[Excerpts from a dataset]
━━━━━━━━━━━━━━━━

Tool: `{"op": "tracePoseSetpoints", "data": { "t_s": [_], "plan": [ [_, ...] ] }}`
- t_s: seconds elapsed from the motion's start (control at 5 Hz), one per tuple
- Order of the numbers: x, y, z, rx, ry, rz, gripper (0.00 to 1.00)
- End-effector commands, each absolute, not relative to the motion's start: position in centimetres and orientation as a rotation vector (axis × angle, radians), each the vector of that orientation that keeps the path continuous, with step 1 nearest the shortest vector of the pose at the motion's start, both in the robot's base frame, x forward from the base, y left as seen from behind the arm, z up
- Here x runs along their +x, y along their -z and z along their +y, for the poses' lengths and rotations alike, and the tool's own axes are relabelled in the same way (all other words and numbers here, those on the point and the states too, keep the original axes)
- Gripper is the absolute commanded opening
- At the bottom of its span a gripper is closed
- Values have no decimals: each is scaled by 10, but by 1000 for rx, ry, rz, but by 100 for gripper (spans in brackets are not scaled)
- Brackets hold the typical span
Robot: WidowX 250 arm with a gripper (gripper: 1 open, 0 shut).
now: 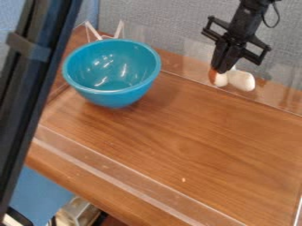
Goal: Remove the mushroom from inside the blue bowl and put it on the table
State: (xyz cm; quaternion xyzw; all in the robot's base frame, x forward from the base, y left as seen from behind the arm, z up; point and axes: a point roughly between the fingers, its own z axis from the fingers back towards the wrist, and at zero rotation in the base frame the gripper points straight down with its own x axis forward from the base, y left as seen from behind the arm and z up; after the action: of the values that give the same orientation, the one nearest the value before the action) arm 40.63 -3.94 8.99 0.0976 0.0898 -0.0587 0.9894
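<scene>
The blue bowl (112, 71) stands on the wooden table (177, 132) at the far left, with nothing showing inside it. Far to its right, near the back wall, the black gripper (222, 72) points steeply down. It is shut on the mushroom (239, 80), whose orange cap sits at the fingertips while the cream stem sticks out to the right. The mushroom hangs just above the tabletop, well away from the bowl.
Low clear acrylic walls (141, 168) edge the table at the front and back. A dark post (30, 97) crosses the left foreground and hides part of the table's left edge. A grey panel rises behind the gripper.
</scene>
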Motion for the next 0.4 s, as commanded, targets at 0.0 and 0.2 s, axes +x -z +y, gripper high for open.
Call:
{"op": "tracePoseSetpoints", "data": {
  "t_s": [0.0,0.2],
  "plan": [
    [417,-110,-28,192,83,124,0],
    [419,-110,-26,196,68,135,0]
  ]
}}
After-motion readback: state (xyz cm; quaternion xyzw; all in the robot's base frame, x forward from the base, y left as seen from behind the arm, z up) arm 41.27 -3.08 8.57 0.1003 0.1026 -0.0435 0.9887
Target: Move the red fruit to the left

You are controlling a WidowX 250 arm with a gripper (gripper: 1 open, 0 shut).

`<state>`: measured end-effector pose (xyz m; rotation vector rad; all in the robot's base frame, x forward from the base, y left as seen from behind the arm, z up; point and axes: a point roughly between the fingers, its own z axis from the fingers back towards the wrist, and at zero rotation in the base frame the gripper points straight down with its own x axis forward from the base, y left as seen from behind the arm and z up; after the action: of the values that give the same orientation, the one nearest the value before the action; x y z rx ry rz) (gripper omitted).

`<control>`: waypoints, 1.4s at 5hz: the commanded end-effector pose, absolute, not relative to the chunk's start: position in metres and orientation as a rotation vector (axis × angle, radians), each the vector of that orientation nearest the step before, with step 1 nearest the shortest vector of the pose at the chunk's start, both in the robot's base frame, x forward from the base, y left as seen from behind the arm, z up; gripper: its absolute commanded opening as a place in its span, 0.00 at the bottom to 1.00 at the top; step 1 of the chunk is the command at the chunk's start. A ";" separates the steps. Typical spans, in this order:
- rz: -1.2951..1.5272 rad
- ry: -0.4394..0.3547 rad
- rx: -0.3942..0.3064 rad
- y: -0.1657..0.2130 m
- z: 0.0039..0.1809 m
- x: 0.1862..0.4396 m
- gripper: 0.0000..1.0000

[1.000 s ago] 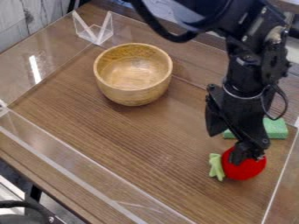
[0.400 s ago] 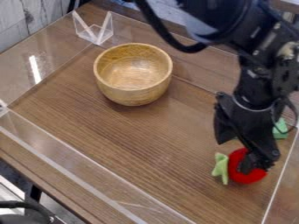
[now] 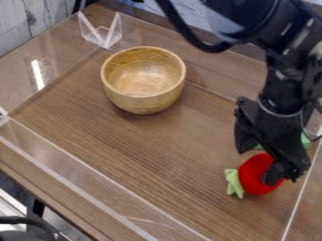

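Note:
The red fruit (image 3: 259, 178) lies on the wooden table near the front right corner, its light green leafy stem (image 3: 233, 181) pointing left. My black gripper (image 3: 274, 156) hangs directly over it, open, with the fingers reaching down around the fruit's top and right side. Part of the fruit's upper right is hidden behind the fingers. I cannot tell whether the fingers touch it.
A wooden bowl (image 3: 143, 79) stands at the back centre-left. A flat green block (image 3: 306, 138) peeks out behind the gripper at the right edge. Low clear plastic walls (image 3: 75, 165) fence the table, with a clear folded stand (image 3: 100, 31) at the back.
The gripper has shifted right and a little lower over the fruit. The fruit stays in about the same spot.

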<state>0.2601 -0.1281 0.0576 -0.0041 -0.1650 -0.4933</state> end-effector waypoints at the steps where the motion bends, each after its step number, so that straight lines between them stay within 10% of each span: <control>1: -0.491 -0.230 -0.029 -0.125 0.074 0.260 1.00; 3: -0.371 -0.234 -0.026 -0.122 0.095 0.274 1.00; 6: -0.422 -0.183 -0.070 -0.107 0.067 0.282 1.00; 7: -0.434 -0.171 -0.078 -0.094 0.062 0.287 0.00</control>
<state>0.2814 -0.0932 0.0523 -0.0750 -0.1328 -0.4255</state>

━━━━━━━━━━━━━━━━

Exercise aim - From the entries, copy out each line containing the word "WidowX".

Exercise answer -
Robot: WidowX 250 arm with a gripper (gripper: 1 open, 0 shut).
You are controlling a WidowX 250 arm with a gripper (gripper: 1 open, 0 shut).

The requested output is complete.